6TEKA Category Theory, winter semester 2023/2024
A BRIEF SYNOPSIS
Class 1 November 14, 2023 (approx. 3h 10min)
Organizational details. The subject of category theory. 3 kinds of structures in
mathematics: algebraic, topological, order. Prerequisites: groups, semigroups,
monoids, rings, algebras, vector spaces,
tensor product,
free groups,
commutative diagrams,
lattices,
homomorphism and isomorphism of algebraic structures. Definition of category.
Classes vs. sets.
Russell's paradox.
Examples of categories. Monoids as categories with one object and many arrows.
Sets as categories with the "minimal possible" number of arrows.
(Slides, pp.3-5 and references therein; Pareigis, pp.1-6; Riehl, pp.x-xi,3-6).
Class 2 November 21, 2023 (approx. 3h 30min)
Small and large categories. Dual (opposite) categories: definition, examples.
Subcategories, examples. Subcategories of \(\mathbb S_X\) and of
\(\mathbb C_M\). Product of categories.
\(\mathbb S_X \times \mathbb S_Y \simeq \mathbb S_{X \times Y}\),
\(\mathbb C_M \times \mathbb C_N \simeq \mathbb C_{M \times N}\).
Covariant and contravariant functors. Forgetful functors. Examples.
A bit of history.
(Slides, pp.6-13 and references therein; Pareigis, p.8; Riehl, pp.9-10,13-18).
Class 3 November 28, 2023 (approx. 3h 30min)

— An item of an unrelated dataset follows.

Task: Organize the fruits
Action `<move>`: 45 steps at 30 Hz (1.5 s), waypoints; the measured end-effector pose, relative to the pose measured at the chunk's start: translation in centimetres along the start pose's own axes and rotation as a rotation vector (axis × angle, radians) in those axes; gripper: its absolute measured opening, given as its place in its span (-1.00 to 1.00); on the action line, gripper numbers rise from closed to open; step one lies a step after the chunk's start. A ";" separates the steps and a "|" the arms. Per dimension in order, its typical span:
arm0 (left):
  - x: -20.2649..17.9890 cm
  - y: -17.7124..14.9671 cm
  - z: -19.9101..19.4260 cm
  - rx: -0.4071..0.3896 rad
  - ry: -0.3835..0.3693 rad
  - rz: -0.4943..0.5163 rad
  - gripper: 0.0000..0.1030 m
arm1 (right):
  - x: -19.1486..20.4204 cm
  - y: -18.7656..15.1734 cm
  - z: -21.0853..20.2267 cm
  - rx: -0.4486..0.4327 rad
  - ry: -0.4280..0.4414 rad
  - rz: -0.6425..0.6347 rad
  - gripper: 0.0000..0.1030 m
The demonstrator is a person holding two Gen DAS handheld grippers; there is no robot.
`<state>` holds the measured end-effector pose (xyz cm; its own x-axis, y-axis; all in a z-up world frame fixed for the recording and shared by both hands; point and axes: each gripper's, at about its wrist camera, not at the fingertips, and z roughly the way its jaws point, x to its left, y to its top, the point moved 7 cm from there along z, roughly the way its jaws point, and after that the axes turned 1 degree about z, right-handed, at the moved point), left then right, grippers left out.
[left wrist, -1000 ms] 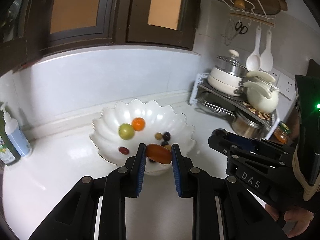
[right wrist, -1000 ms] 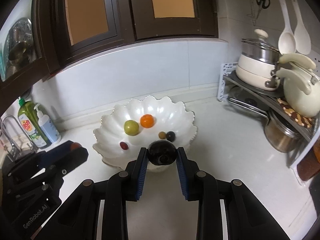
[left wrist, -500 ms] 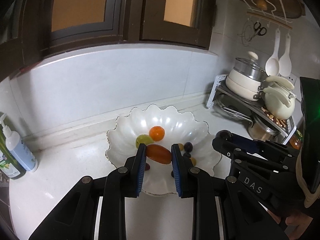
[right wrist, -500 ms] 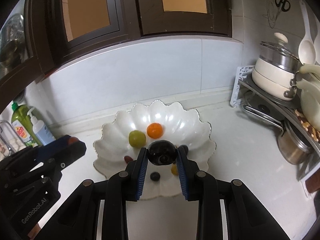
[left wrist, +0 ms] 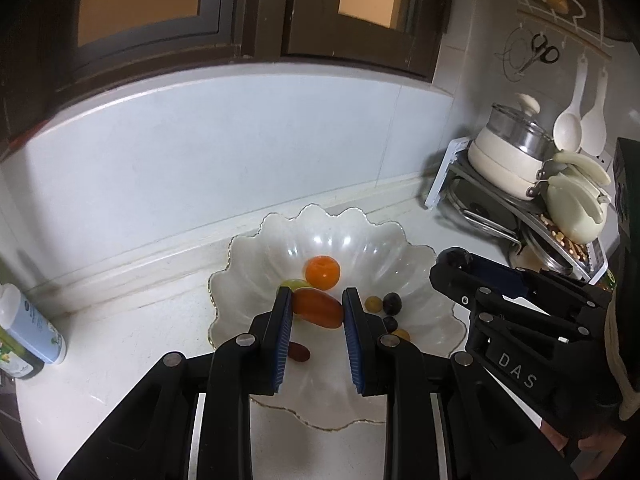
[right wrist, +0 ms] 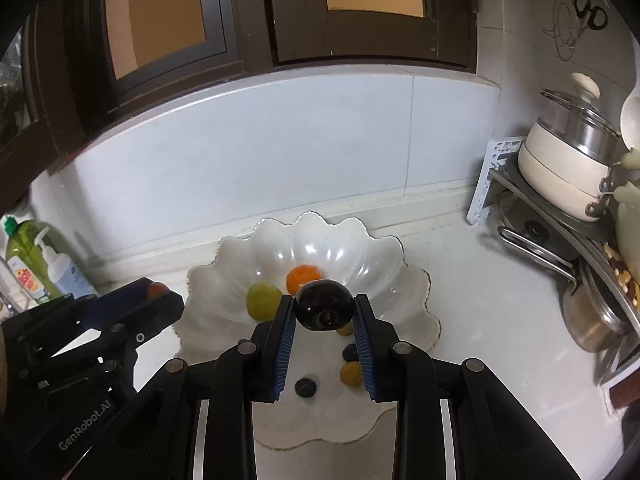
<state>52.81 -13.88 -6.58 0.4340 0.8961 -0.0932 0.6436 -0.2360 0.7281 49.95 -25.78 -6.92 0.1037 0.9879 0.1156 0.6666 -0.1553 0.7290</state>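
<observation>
A white scalloped bowl (left wrist: pixel 256 264) sits on a pale kitchen counter (left wrist: pixel 120 360), near the counter's back edge where it meets the white wall.

The left gripper (left wrist: pixel 316 310) hangs over the bowl's near half. Its two blue-padded fingers are closed most of the way on an oblong orange-red fruit (left wrist: pixel 318 307), pinched lengthwise between the pads.

The right gripper (right wrist: pixel 324 312) hangs over the same bowl, just to the right of the left one. Its fingers clamp a glossy, round, dark purple fruit (right wrist: pixel 323 311) between the pads.

Inside the bowl, toward its back, a small orange (left wrist: pixel 322 272) lies just beside a green fruit (right wrist: pixel 263 301). Toward the bowl's right side lie a small yellow fruit (left wrist: pixel 373 304) and a dark grape (left wrist: pixel 392 302), close together. A small dark red fruit (left wrist: pixel 299 351) lies near the bowl's front left.

At the counter's left edge stand a white pump bottle (right wrist: pixel 60 268) and a green bottle (right wrist: pixel 24 256). At the right edge, a metal rack (right wrist: pixel 560 236) holds a cream pot with a glass lid (right wrist: pixel 568 156).
</observation>
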 end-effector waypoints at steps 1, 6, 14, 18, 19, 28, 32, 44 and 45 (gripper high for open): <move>0.0 0.1 0.3 0.009 0.000 0.001 -0.50 | 0.0 0.0 0.4 0.008 -0.005 -0.004 -0.41; 0.4 0.0 2.4 0.072 0.008 0.009 -0.50 | -0.2 -0.3 2.3 0.060 -0.012 -0.010 -0.41; 1.0 -0.7 5.3 0.160 0.000 -0.023 -0.50 | -0.6 -1.3 5.3 0.172 -0.002 0.003 -0.41; 1.2 -1.2 6.7 0.203 -0.003 -0.028 -0.50 | -0.9 -1.6 6.6 0.214 -0.005 0.009 -0.41; 1.1 -1.4 7.1 0.217 -0.004 -0.027 -0.50 | -0.9 -1.7 6.9 0.225 -0.007 0.009 -0.40; 1.0 -2.3 9.4 0.289 0.007 -0.001 -0.49 | -1.0 -2.8 9.2 0.304 -0.012 0.007 -0.40; 1.3 -2.5 9.9 0.303 0.023 0.002 -0.31 | -1.2 -3.1 9.7 0.329 -0.023 -0.002 -0.40; 2.5 -2.1 7.8 0.241 0.115 0.030 0.33 | -1.4 -3.4 8.8 0.298 -0.058 -0.012 -0.09; 2.5 -2.1 7.4 0.232 0.124 0.033 0.33 | -1.5 -3.4 8.4 0.290 -0.062 -0.005 -0.09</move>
<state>57.23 -13.91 -13.40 0.3858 0.9223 0.0223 0.7639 -0.3329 0.5528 53.76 -26.70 -15.26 0.1383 0.9883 0.0646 0.8496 -0.1519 0.5050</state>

Discussion of homework 1. Further examples of functors
\(\mathbf{Groups} \to \mathbf{Groups}\):
\(G \to G/Z(G), G \to G/[G,G], G \to [G,G]\). Example of non-functor:
\(G \to Z(G)\). Composition of functors is a functor. Constant functor (sending
all object to a fixed object, and all arrows to the identity around this
object). The category \(\mathbf{Cat}\) of small categories. Isomorphism of
categories, examples. Equivalence of categories. \(\mathbb C_M\) is equivalent
to \(\mathbb C_N\) iff \(\mathbb C_M\) is isomorphic to \(\mathbb C_N\) iff
\(M \simeq N\).
(Slides, pp.15-18,21 and references therein).
Class 4 December 5, 2023 (approx. 3h 10min)

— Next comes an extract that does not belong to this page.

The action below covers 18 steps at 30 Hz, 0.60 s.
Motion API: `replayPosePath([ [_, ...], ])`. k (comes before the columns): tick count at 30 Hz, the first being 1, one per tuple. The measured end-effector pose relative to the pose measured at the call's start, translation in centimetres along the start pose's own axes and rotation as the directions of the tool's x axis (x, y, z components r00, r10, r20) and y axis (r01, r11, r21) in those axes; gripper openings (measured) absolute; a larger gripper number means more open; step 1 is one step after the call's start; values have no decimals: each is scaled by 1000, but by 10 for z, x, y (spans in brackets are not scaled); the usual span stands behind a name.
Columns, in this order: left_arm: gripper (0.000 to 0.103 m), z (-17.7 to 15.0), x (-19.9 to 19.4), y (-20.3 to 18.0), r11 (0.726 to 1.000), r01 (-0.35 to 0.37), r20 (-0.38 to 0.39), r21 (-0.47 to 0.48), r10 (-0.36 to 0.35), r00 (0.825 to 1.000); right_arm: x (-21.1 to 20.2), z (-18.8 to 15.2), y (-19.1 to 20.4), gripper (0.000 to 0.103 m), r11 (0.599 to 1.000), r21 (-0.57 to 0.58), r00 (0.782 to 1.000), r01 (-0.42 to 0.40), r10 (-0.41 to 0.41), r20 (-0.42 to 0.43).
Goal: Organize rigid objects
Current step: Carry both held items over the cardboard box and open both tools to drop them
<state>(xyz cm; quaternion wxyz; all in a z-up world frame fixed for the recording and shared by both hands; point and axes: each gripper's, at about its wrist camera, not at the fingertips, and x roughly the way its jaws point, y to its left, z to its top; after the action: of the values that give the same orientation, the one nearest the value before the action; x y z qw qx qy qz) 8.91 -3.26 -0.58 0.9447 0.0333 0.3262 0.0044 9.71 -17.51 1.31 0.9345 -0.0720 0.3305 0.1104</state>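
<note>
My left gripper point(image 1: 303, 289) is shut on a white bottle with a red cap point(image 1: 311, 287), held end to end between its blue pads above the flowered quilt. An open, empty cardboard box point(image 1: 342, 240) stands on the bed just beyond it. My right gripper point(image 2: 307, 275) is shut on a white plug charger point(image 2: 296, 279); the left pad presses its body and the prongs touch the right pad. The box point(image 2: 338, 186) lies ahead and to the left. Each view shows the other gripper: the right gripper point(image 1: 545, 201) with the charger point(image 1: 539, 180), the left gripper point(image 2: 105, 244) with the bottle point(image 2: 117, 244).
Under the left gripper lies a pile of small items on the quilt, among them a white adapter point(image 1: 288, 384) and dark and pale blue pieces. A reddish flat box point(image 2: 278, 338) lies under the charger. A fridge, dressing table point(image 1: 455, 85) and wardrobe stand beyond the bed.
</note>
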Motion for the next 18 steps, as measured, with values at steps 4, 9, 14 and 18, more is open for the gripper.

Discussion of homework 2. \(\mathbb S_X\) is equivalent to \(\mathbb S_Y\) iff
\(\mathbb S_X\) is isomorphic to \(\mathbb S_Y\) iff \(|X| = |Y|\). Functors
preserve isomorphism inside categories. Equivalence of categories is an
equivalence relation (after Adamek et al., p.37). Categories of matrices and
finite-dimensional vector spaces are not isomorphic, but equivalent. Natural
transformations. Examples: determinant, group abelianization.
(Slides, pp.18,25-26 and references therein; Adámek et al., pp.34-38).
Class 5 December 12, 2023 (approx. 3h 10min)
Discussion of homeworks 3-13. The Yoneda lemma and its corollaries. Cayley
theorem about groups as a corollary of the Yoneda lemma.
(Slides, pp.35-38 and references therein; proof of Yoneda lemma according to
Wikipedia).
HOMEWORKS
6TEKA Category Theory, winter semester 2022/2023
A BRIEF SYNOPSIS
Each class lasted approximately 3 hours, unless specified otherwise.
Class 1 September 20, 2022
Organizational details. The subject of category theory. 3 kinds of structures in
mathematics: algebraic, topological, order. Prerequisites: groups, semigroups,
monoids, rings, algebras, vector spaces,
tensor product,
free groups,
commutative diagrams,
lattices,
homomorphism and isomorphism of algebraic structures. Definition of category.
Classes vs. sets.
Russell's paradox.
Examples of categories. Sets as categories with the "minimal possible" number
of arrows.
(Slides, pp.3-5 and references therein; Pareigis, pp.1-6; Riehl, pp.x-xi,3-6).
Class 2 September 27, 2022
Monoids as categories with one object and many arrows. Dual (opposite)
categories: definition, examples. Subcategories, examples. Subcategories of
\(\mathbb S_X\) and of \(\mathbb C_M\). Product of categories.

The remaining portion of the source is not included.